**Work task:**
Go through the material and set down every line without alteration.
__________________________________________________
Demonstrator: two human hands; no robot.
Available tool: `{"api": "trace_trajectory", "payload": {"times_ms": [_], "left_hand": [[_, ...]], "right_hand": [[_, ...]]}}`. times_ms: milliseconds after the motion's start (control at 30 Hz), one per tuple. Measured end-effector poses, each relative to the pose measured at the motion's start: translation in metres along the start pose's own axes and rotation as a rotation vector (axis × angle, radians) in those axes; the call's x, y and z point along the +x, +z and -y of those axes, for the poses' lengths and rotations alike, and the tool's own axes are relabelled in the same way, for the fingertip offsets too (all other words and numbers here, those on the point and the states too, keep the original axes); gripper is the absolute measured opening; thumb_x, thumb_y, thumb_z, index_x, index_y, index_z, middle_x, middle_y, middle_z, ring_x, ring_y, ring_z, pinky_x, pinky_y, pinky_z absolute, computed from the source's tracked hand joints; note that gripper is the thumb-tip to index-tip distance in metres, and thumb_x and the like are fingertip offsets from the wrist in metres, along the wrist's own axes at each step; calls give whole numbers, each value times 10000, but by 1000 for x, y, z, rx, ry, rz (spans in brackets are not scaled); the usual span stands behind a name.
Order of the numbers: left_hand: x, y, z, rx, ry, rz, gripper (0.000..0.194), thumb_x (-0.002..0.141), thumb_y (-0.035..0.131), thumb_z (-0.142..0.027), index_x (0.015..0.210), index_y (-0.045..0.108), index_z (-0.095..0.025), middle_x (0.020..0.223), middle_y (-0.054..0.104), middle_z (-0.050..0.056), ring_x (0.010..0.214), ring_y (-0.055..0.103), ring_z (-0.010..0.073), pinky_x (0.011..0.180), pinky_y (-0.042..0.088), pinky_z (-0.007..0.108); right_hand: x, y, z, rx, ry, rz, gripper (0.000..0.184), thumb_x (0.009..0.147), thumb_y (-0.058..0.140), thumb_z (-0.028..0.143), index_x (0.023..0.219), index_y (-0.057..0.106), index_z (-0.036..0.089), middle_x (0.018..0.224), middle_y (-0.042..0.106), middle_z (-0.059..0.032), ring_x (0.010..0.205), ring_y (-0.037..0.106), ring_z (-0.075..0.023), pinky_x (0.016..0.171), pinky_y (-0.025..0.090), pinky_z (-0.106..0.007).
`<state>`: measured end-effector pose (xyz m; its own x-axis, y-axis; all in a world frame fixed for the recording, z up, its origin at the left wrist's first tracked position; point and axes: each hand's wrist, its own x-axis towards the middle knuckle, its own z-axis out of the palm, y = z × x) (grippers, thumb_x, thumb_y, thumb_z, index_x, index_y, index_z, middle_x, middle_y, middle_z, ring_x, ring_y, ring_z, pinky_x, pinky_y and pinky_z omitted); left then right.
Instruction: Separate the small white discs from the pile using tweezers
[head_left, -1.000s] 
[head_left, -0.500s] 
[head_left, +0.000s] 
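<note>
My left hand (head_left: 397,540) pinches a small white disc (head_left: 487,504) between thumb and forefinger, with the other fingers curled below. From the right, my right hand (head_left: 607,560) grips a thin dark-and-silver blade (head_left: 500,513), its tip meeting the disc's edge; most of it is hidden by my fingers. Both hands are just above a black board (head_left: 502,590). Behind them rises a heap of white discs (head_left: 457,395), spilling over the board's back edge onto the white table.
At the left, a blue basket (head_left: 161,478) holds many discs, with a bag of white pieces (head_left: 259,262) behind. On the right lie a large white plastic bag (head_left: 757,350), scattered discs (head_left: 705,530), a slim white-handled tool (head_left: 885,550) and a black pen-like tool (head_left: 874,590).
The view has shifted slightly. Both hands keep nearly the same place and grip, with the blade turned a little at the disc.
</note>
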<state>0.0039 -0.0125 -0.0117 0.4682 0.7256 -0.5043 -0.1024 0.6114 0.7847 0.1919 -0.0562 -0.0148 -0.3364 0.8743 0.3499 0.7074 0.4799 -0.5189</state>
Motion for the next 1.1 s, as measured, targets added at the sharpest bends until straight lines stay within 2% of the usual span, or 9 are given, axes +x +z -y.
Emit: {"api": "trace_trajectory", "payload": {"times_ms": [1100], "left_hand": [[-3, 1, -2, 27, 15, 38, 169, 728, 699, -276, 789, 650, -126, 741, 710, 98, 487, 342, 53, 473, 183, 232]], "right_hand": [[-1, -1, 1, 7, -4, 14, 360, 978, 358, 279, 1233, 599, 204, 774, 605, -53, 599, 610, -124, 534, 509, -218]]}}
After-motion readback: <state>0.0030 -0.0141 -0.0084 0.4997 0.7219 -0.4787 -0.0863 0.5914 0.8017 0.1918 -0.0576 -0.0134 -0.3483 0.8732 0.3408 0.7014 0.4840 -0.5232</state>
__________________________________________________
**Reply:**
Demonstrator: two human hands; no robot.
Available tool: `{"api": "trace_trajectory", "payload": {"times_ms": [_], "left_hand": [[_, ...]], "right_hand": [[_, ...]]}}`. times_ms: milliseconds after the motion's start (control at 30 Hz), one per tuple. Measured end-effector poses, each relative to the pose measured at the motion's start: translation in metres along the start pose's own axes and rotation as a rotation vector (axis × angle, radians) in those axes; the call's x, y and z point along the +x, +z and -y of those axes, for the poses' lengths and rotations alike, and the tool's own axes are relabelled in the same way, for the fingertip offsets too (all other words and numbers here, those on the point and the states too, keep the original axes); gripper is the absolute measured opening; thumb_x, thumb_y, thumb_z, index_x, index_y, index_z, middle_x, middle_y, middle_z, ring_x, ring_y, ring_z, pinky_x, pinky_y, pinky_z absolute, computed from the source's tracked hand joints; note that gripper is the thumb-tip to index-tip distance in metres, and thumb_x and the like are fingertip offsets from the wrist in metres, along the wrist's own axes at each step; calls give whole numbers, each value times 10000, but by 1000 for x, y, z, rx, ry, rz (spans in brackets are not scaled); the usual span stands behind a name.
Order of the numbers: left_hand: x, y, z, rx, ry, rz, gripper (0.000..0.194), thumb_x (-0.002..0.141), thumb_y (-0.035..0.131), thumb_z (-0.142..0.027), index_x (0.015..0.210), index_y (-0.045..0.108), index_z (-0.095..0.025), middle_x (0.020..0.223), middle_y (-0.054..0.104), middle_z (-0.050..0.056), ring_x (0.010..0.214), ring_y (-0.055..0.103), ring_z (-0.010..0.073), pinky_x (0.011..0.180), pinky_y (-0.042..0.088), pinky_z (-0.007..0.108); right_hand: x, y, z, rx, ry, rz, gripper (0.000..0.184), thumb_x (0.009..0.147), thumb_y (-0.058..0.140), thumb_z (-0.028..0.143), index_x (0.023..0.219), index_y (-0.057..0.106), index_z (-0.036..0.089), middle_x (0.018..0.224), middle_y (-0.042..0.106), middle_z (-0.059..0.032), ring_x (0.010..0.205), ring_y (-0.037..0.106), ring_z (-0.075..0.023), pinky_x (0.016..0.171), pinky_y (-0.025..0.090), pinky_z (-0.106..0.007).
`<state>`: measured end-effector pose (xyz m; its own x-axis, y-axis; all in a world frame fixed for the recording, z up, its origin at the left wrist's first tracked position; point and axes: each hand's wrist, its own x-axis towards the middle knuckle, its own z-axis out of the palm, y = z × x) (grippers, thumb_x, thumb_y, thumb_z, index_x, index_y, index_z, middle_x, middle_y, middle_z, ring_x, ring_y, ring_z, pinky_x, pinky_y and pinky_z omitted); left then right.
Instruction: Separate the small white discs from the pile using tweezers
[head_left, -1.000s] 
[head_left, -0.500s] 
[head_left, +0.000s] 
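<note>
My left hand (head_left: 397,540) pinches a small white disc (head_left: 487,504) between thumb and forefinger, with the other fingers curled below. From the right, my right hand (head_left: 607,560) grips a thin dark-and-silver blade (head_left: 500,513), its tip meeting the disc's edge; most of it is hidden by my fingers. Both hands are just above a black board (head_left: 502,590). Behind them rises a heap of white discs (head_left: 457,395), spilling over the board's back edge onto the white table.
At the left, a blue basket (head_left: 161,478) holds many discs, with a bag of white pieces (head_left: 259,262) behind. On the right lie a large white plastic bag (head_left: 757,350), scattered discs (head_left: 705,530), a slim white-handled tool (head_left: 885,550) and a black pen-like tool (head_left: 874,590).
The view has shifted slightly. Both hands keep nearly the same place and grip, with the blade turned a little at the disc.
</note>
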<state>0.0039 -0.0125 -0.0117 0.4682 0.7256 -0.5043 -0.1024 0.6114 0.7847 0.1919 -0.0562 -0.0148 -0.3364 0.8743 0.3499 0.7074 0.4799 -0.5189</state>
Motion for the next 1.1 s, as measured, targets added at the sharpest bends until straight lines stay within 2% of the usual span, or 9 are given, axes +x +z -y.
Emit: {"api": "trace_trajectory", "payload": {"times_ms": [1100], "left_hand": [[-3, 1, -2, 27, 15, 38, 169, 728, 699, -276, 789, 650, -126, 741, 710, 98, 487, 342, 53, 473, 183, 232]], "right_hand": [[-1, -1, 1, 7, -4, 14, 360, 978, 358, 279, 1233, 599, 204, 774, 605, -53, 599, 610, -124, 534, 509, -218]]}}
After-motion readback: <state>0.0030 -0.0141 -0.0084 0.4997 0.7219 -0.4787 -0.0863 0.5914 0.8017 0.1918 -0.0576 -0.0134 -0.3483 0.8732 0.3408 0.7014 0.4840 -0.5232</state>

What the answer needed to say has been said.